[<prev] [next>] [<thread-prev] [thread-next>] [day] [month] [year] [list]
Message-ID: <20201102120907.457ad2f7@gandalf.local.home>
Date: Mon, 2 Nov 2020 12:09:07 -0500
From: Steven Rostedt <rostedt@...dmis.org>
To: Petr Mladek <pmladek@...e.com>
Cc: linux-kernel@...r.kernel.org,
Masami Hiramatsu <mhiramat@...nel.org>,
Andrew Morton <akpm@...ux-foundation.org>,
Peter Zijlstra <peterz@...radead.org>,
Ingo Molnar <mingo@...nel.org>,
Josh Poimboeuf <jpoimboe@...hat.com>,
Jiri Kosina <jikos@...nel.org>,
Miroslav Benes <mbenes@...e.cz>,
Jonathan Corbet <corbet@....net>, Guo Ren <guoren@...nel.org>,
"James E.J. Bottomley" <James.Bottomley@...senpartnership.com>,
Helge Deller <deller@....de>,
Michael Ellerman <mpe@...erman.id.au>,
Benjamin Herrenschmidt <benh@...nel.crashing.org>,
Paul Mackerras <paulus@...ba.org>,
Heiko Carstens <hca@...ux.ibm.com>,
Vasily Gorbik <gor@...ux.ibm.com>,
Christian Borntraeger <borntraeger@...ibm.com>,
Thomas Gleixner <tglx@...utronix.de>,
Borislav Petkov <bp@...en8.de>, x86@...nel.org,
"H. Peter Anvin" <hpa@...or.com>,
Kees Cook <keescook@...omium.org>,
Anton Vorontsov <anton@...msg.org>,
Colin Cross <ccross@...roid.com>,
Tony Luck <tony.luck@...el.com>,
Joe Lawrence <joe.lawrence@...hat.com>,
Kamalesh Babulal <kamalesh@...ux.vnet.ibm.com>,
Mauro Carvalho Chehab <mchehab+huawei@...nel.org>,
Sebastian Andrzej Siewior <bigeasy@...utronix.de>,
linux-doc@...r.kernel.org, linux-csky@...r.kernel.org,
linux-parisc@...r.kernel.org, linuxppc-dev@...ts.ozlabs.org,
linux-s390@...r.kernel.org, live-patching@...r.kernel.org
Subject: Re: [PATCH 11/11 v2] ftrace: Add recording of functions that caused
recursion
On Mon, 2 Nov 2020 17:41:47 +0100
Petr Mladek <pmladek@...e.com> wrote:
> On Fri 2020-10-30 17:31:53, Steven Rostedt wrote:
> > From: "Steven Rostedt (VMware)" <rostedt@...dmis.org>
> >
> > This adds CONFIG_FTRACE_RECORD_RECURSION that will record to a file
> > "recursed_functions" all the functions that caused recursion while a
> > callback to the function tracer was running.
> >
>
> > --- /dev/null
> > +++ b/kernel/trace/trace_recursion_record.c
> > @@ -0,0 +1,220 @@
> > +// SPDX-License-Identifier: GPL-2.0
> > +
> > +#include <linux/seq_file.h>
> > +#include <linux/kallsyms.h>
> > +#include <linux/module.h>
> > +#include <linux/ftrace.h>
> > +#include <linux/fs.h>
> > +
> > +#include "trace_output.h"
> > +
> > +struct recursed_functions {
> > + unsigned long ip;
> > + unsigned long parent_ip;
> > +};
> > +
> > +static struct recursed_functions recursed_functions[CONFIG_FTRACE_RECORD_RECURSION_SIZE];
>
> The code tries to be lockless safe as much as possible.
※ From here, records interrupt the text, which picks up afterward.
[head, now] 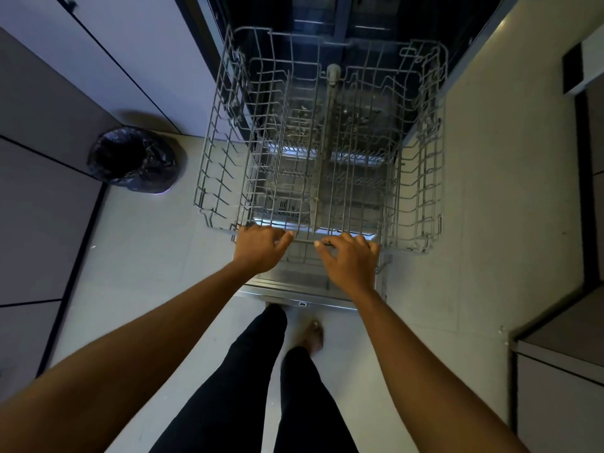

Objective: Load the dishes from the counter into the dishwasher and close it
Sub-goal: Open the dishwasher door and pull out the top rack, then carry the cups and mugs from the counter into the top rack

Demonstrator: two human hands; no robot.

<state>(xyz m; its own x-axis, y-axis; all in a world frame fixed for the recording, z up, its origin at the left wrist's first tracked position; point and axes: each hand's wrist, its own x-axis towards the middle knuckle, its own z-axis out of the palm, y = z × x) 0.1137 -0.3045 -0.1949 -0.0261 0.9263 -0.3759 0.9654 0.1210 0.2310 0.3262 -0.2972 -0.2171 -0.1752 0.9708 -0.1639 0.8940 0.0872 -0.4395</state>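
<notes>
Two bare forearms [157, 325]; close-fitting black trousers [242, 380], full length, on both legs.

We look straight down. At centre frame our left hand [258, 246] and right hand [349, 259] sit side by side, fingers curled over the front rail of the grey wire rack [222, 158]. The rack reaches out from the dark dishwasher [327, 14] at the top. Just below our hands, the dishwasher door [294, 289] lies flat. At left a black-lined bin [134, 158] stands on the pale floor [147, 256]. Bottom centre, we see our black-clad legs [248, 371] and one foot [313, 336].
</notes>
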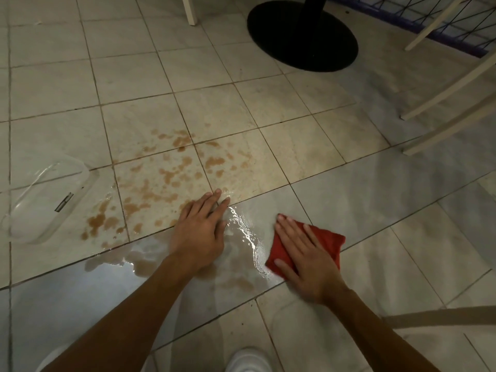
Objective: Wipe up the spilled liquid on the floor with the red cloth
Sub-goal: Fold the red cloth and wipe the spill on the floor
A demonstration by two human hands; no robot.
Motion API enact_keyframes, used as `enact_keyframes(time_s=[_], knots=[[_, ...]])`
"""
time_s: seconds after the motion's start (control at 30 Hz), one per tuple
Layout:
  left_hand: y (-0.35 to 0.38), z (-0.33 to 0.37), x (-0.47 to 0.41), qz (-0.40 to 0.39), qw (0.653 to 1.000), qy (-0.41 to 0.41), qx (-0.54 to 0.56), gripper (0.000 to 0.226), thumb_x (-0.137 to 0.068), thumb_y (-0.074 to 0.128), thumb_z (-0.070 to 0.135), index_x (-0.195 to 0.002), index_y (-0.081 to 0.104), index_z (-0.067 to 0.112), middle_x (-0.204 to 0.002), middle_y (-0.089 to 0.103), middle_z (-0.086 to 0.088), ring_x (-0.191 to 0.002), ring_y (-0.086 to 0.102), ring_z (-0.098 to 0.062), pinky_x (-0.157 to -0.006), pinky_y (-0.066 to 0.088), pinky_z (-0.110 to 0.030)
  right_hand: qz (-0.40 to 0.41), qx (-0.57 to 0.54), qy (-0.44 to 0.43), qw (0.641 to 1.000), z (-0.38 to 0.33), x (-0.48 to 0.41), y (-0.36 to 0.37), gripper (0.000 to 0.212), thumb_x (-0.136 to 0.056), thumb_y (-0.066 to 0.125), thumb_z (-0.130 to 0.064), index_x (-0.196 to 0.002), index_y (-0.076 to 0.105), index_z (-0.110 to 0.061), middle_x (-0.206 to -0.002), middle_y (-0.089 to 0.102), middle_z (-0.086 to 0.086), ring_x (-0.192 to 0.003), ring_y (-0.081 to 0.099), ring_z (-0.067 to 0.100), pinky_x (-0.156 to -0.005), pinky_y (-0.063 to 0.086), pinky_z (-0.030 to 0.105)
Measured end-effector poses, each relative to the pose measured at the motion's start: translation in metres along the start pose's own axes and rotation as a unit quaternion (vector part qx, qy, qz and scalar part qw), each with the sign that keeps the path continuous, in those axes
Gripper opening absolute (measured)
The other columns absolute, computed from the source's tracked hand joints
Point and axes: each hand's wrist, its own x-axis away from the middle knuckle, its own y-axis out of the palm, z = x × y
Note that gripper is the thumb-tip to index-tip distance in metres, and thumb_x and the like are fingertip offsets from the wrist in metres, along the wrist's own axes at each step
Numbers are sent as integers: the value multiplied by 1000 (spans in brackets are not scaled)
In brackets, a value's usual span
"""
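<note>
Head view: you are crouching over the tile floor (pixel 295 130), both hands down and set apart.

- Your right hand (pixel 303 253) is lying flat, fingers straight, pressing the red cloth (pixel 328 241) onto the tile at the right edge of the wet patch.
- Your left hand (pixel 200 229) is resting flat on the floor, fingers extended and gripping nothing. Its fingertips are sitting right at the glossy puddle (pixel 245 232).

Risks, judging from here:

- The left palm seems to be bearing weight on wet tile. It is risking a slide if you are leaning further forward.
- The cloth is folded small while the spill is spreading wide. Brown spots (pixel 163 183) are dotting several tiles ahead and to the left, well apart from the cloth. It is likely going to saturate early and start smearing instead of lifting.
- Any sweep leftward is likely pushing liquid toward the clear plastic tub (pixel 45 200), which is lying just beside the brown droplets.
- Liquid is probably sitting in the grout lines, so flat passes may be skipping over it.
- Your white shoe (pixel 247 358) is standing near the pool's near edge, so stepping may be tracking it further.
</note>
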Motion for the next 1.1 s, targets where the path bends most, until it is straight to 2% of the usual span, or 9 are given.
enact_keyframes(time_s=[0.13,0.2,0.4,0.63,0.73,0.83,0.9,1.03,1.1], knots=[[-1,-2,-6,-3,1000,-20,-3,58,-106,31,43,-163,39,32,-173,28,6,-159,23,-18,-130,19,-46,50,-10,158,986,-2,-41,-1,76,-115,15,-60,-175,-8,-19,-183,-16,-2,-168,-18,12,-138,2,50],[-1,-2,-7,-2,1000,-28,-1,59,-107,29,44,-164,36,32,-174,25,7,-161,20,-17,-131,16,-46,55,-27,194,979,-17,-60,1,77,-115,12,-61,-174,-12,-18,-183,-20,-1,-167,-22,13,-138,-3,50],[-1,-4,-1,7,1000,-24,10,56,-109,30,43,-163,37,31,-174,27,6,-161,22,-17,-131,17,-46,-17,-6,-12,1000,-21,-26,-1,80,-115,24,-64,-175,-10,-23,-183,-19,-7,-168,-20,9,-139,-2,48],[0,-11,3,1,1000,-24,18,57,-109,29,44,-163,38,31,-174,26,6,-161,22,-18,-130,20,-47,52,-24,188,980,-17,-80,-1,80,-113,11,-64,-174,-11,-17,-183,-18,0,-168,-21,15,-138,-2,50],[-1,-9,3,-6,999,-29,15,57,-109,29,45,-164,37,31,-174,25,6,-161,22,-18,-130,21,-46,29,-19,117,993,-43,-79,0,80,-113,6,-64,-174,-14,-17,-182,-21,1,-167,-24,15,-138,-8,48],[-3,-15,5,-8,1000,-24,18,57,-108,31,44,-163,38,31,-174,27,5,-160,23,-18,-130,22,-45,4,1,8,1000,-37,-50,1,80,-113,10,-68,-175,-8,-21,-183,-17,-3,-168,-20,11,-139,-2,49],[-4,-20,9,-14,999,-25,17,58,-107,31,45,-163,37,32,-174,27,6,-161,23,-18,-130,22,-45,21,3,40,999,-19,-44,1,79,-114,16,-67,-175,-8,-23,-183,-16,-5,-168,-19,10,-139,-1,49],[-8,-19,15,-37,999,-34,12,62,-106,25,48,-166,30,34,-176,18,7,-163,15,-18,-132,15,-44,49,-22,202,978,-21,-79,-2,79,-113,10,-63,-174,-13,-18,-182,-21,1,-168,-22,17,-138,-1,52],[-12,-16,13,-48,998,-42,15,64,-104,25,47,-167,27,34,-177,14,8,-163,11,-17,-133,11,-42,43,-33,200,978,-40,-89,-1,79,-112,6,-62,-173,-15,-16,-181,-23,4,-167,-25,19,-138,-2,53]])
It would make
> sense to allign the array.
Hmm, is there an arch where the compiler would put an array of structures
with two unsigned long, misaligned?
>
>
> > +static atomic_t nr_records;
> > +
> > +/*
> > + * Cache the last found function. Yes, updates to this is racey, but
> > + * so is memory cache ;-)
> > + */
> > +static unsigned long cached_function;
> > +
> > +void ftrace_record_recursion(unsigned long ip, unsigned long parent_ip)
> > +{
> > + int index;
> > + int i = 0;
> > + unsigned long old;
> > +
> > + again:
> > + /* First check the last one recorded */
> > + if (ip == cached_function)
> > + return;
> > +
> > + index = atomic_read(&nr_records);
> > + /* nr_records is -1 when clearing records */
> > + smp_mb__after_atomic();
> > + if (index < 0)
> > + return;
> > +
> > + /* See below */
> > + if (i > index)
> > + index = i;
>
> This looks like a complicated way to do index++ via "i" variable.
> I guess that it was needed only in some older variant of the code.
> See below.
Because we reread the index above, and index could be bigger than i (more
than index + 1).
>
> > + if (index >= CONFIG_FTRACE_RECORD_RECURSION_SIZE)
> > + return;
> > +
> > + for (i = index - 1; i >= 0; i--) {
> > + if (recursed_functions[i].ip == ip) {
> > + cached_function = ip;
> > + return;
> > + }
> > + }
> > +
> > + cached_function = ip;
> > +
> > + /*
> > + * We only want to add a function if it hasn't been added before.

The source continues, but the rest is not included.